# EXERCISE INSTRUCTIONS:
Set down the full data below exactly as given, please.

# SOURCE MATERIAL:
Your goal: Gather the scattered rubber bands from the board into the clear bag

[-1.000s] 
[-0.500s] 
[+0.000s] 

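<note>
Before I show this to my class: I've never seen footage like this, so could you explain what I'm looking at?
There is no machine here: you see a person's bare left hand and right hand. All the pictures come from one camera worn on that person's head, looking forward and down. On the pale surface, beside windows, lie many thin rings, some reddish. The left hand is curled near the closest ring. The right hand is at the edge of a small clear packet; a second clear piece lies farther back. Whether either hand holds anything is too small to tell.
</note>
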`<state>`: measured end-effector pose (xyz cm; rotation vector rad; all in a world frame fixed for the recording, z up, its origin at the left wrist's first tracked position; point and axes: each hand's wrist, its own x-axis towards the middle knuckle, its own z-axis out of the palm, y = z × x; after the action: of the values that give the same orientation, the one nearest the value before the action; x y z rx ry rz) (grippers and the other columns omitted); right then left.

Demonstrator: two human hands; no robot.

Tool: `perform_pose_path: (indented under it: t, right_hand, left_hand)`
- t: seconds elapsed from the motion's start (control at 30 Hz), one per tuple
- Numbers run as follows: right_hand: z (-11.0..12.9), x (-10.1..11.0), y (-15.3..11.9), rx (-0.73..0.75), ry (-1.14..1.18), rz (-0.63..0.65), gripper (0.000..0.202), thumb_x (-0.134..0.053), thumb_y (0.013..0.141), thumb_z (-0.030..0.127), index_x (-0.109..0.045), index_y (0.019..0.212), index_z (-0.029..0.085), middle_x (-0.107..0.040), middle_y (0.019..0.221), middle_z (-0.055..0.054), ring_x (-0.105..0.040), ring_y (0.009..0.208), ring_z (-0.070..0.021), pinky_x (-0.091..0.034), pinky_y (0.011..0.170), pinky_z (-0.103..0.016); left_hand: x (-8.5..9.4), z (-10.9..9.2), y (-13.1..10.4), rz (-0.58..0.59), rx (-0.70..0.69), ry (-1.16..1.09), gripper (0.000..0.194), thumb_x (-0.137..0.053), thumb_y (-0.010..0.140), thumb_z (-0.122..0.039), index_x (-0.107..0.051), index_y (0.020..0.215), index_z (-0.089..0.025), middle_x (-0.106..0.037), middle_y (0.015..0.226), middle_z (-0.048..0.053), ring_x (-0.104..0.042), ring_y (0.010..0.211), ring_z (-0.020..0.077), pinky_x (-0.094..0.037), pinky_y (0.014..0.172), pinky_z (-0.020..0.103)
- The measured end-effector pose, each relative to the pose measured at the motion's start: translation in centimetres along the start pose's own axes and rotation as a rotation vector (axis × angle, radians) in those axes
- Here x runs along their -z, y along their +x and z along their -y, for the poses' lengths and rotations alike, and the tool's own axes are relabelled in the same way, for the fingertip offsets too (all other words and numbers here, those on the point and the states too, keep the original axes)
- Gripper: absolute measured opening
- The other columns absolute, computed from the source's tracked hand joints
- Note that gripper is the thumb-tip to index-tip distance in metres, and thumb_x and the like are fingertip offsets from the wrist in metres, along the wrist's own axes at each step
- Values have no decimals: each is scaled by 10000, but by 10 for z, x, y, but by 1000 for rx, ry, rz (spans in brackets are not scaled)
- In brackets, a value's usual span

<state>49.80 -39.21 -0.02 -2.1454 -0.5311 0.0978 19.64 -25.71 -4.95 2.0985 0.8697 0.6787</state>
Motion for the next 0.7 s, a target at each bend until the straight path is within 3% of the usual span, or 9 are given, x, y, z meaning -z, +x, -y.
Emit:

# ANSWER SPACE:
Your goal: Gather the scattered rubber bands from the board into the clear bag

[-1.000s] 
[-0.500s] 
[+0.000s] 

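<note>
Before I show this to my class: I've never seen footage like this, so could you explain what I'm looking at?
There is no machine here: you see a person's bare left hand and right hand. All the pictures come from one camera worn on that person's head, looking forward and down. On the pale surface, beside windows, lie many thin rings, some reddish. The left hand is curled near the closest ring. The right hand is at the edge of a small clear packet; a second clear piece lies farther back. Whether either hand holds anything is too small to tell.
</note>
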`<state>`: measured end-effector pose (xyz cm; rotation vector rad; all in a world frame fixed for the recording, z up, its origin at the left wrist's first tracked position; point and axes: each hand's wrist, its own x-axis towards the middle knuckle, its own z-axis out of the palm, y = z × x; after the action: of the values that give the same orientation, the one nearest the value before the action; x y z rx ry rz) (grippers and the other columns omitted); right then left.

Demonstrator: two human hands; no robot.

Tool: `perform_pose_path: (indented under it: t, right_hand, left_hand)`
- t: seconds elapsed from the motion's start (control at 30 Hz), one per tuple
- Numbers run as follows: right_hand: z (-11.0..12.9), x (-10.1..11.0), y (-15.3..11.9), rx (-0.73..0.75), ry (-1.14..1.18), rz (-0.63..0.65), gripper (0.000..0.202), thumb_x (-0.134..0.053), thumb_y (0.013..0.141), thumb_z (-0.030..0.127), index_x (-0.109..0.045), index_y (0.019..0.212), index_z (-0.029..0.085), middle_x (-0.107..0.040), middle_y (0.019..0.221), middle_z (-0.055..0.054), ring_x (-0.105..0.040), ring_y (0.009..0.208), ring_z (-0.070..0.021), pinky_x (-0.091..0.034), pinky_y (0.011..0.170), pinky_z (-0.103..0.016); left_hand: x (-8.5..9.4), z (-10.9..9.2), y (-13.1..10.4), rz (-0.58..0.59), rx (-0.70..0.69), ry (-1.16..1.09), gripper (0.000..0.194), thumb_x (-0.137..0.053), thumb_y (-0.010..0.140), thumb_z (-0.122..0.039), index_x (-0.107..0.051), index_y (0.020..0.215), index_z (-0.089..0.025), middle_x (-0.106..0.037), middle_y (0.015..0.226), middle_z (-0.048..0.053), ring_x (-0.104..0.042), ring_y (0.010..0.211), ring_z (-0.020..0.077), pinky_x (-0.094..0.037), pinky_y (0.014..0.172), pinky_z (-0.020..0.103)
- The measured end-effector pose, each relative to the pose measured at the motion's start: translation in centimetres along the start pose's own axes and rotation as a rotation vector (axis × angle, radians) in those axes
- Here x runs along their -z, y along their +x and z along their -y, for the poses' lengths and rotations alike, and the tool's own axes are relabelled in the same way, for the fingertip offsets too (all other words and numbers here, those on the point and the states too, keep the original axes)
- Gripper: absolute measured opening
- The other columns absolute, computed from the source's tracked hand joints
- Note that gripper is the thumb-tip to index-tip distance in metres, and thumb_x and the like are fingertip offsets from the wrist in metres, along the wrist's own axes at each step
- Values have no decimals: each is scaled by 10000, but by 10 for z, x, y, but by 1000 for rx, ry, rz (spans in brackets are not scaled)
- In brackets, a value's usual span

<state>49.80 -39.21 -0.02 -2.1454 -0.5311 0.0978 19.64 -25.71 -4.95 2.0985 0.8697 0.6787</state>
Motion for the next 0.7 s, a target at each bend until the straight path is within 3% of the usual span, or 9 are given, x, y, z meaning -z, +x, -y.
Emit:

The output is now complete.